Financial Crime World

Korea’s Cybercrime Threat: US Seizes 17 Website Domains Used by North Korean IT Workers to Defraud Businesses and Fund Weapons Program

The United States has taken a significant step in cracking down on cybercrime by seizing 17 website domains used by Democratic People’s Republic of Korea (DPRK) information technology workers to defraud U.S. and foreign businesses and fund the development of Pyongyang’s weapons program.

Background

This move follows previous seizures of approximately $1.5 million in revenue collected from unwitting victims and the establishment of public-private partnerships to deny the IT workers access to online freelance work and payment service providers.

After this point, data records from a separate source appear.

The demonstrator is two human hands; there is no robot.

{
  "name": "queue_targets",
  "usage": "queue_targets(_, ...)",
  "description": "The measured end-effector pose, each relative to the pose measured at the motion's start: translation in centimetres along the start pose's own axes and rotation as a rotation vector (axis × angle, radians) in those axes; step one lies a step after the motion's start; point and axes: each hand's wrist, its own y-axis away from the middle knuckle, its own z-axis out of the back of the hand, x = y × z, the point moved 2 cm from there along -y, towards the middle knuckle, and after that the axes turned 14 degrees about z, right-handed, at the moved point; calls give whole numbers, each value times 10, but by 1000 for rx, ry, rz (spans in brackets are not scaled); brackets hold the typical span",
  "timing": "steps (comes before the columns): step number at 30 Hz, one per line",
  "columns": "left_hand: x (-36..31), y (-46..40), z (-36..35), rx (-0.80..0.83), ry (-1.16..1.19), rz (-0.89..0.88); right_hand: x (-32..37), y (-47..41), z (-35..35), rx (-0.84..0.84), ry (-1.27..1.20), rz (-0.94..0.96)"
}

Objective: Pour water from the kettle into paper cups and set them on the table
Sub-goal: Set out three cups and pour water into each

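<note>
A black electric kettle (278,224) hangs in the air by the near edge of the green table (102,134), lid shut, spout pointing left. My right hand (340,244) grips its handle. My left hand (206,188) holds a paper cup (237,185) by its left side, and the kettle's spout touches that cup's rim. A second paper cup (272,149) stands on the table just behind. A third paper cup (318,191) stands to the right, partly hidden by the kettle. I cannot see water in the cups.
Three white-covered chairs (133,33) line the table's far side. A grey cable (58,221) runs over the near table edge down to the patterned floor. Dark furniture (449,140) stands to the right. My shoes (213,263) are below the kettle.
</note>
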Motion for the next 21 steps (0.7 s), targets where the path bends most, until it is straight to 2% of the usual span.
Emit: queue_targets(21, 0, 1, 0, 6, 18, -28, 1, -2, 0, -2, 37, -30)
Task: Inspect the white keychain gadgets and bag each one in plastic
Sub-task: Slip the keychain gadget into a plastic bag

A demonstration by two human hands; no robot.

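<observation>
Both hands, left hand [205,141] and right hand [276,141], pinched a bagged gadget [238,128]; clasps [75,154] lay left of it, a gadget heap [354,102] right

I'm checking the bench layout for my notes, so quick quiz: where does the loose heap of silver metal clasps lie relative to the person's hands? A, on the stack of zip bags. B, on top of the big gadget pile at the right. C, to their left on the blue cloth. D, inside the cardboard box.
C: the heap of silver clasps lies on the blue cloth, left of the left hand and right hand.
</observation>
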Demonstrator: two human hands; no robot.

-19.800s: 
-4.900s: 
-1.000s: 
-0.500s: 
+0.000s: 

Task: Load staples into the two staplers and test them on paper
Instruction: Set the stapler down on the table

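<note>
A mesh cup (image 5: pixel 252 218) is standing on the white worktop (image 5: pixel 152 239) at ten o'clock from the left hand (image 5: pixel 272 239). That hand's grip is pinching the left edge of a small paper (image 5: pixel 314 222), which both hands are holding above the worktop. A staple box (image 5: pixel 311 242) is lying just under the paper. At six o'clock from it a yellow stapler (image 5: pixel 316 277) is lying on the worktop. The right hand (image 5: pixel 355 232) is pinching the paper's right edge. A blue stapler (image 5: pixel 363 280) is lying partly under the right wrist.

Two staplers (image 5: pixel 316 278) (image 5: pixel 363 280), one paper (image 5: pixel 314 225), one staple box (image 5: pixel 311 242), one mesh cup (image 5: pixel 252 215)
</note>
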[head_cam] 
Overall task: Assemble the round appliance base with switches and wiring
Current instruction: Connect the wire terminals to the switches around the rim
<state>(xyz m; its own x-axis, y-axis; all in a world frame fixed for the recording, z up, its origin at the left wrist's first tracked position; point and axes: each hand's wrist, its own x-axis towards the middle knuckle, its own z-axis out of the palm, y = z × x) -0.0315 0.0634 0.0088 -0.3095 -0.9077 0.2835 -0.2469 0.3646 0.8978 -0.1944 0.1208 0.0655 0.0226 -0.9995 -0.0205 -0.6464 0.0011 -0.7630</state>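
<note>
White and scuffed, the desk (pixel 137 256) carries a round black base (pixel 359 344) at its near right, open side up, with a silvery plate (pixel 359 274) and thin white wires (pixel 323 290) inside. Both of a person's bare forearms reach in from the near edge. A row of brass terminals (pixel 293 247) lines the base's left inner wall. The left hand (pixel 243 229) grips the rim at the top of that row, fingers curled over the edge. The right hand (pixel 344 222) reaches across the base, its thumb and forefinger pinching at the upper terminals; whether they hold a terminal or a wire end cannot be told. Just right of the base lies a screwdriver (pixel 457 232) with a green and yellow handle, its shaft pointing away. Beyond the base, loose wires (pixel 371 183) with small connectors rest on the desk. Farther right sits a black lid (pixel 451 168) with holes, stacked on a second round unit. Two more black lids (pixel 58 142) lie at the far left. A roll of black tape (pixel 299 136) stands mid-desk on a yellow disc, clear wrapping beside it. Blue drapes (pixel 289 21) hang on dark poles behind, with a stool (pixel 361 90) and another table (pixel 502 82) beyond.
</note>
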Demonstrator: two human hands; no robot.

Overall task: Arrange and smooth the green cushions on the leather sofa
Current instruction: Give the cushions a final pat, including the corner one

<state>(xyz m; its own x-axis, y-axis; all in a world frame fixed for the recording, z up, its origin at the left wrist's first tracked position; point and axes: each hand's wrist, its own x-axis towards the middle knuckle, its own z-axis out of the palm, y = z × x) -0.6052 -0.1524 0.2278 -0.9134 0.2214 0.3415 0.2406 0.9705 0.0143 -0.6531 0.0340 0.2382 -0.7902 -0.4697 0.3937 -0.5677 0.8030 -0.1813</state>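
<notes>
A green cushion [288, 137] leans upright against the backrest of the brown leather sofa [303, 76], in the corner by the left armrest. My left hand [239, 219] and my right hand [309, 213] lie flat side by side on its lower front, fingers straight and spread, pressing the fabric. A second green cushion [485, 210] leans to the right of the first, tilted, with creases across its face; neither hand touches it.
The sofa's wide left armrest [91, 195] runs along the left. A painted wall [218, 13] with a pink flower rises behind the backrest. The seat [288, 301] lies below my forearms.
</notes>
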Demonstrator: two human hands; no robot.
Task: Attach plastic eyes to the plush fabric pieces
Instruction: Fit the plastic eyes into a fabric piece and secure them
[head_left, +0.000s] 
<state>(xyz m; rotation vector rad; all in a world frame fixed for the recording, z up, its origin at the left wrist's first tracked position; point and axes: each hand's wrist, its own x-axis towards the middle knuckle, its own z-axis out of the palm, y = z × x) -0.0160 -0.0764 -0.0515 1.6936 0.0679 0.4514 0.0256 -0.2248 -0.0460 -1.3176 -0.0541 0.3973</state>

Statement by Assistant Attorney General Matthew G. Olsen

Assistant Attorney General Matthew G. Olsen of the Justice Department’s National Security Division said that the seizures will protect U.S. companies from being infiltrated with North Korean computer code and ensure that American businesses are not used to finance Pyongyang’s weapons program.

Key Takeaways

  • The seized website domains were used by a group of DPRK IT workers who posed as freelance IT workers on online job sites and payment platforms.
  • These IT workers generated millions of dollars in revenue for Pyongyang’s weapons program, including ballistic missile development.
  • The U.S. government has warned that these IT workers have infiltrated the computer networks of unwitting employers to steal information and maintain access for future hacking and extortion schemes.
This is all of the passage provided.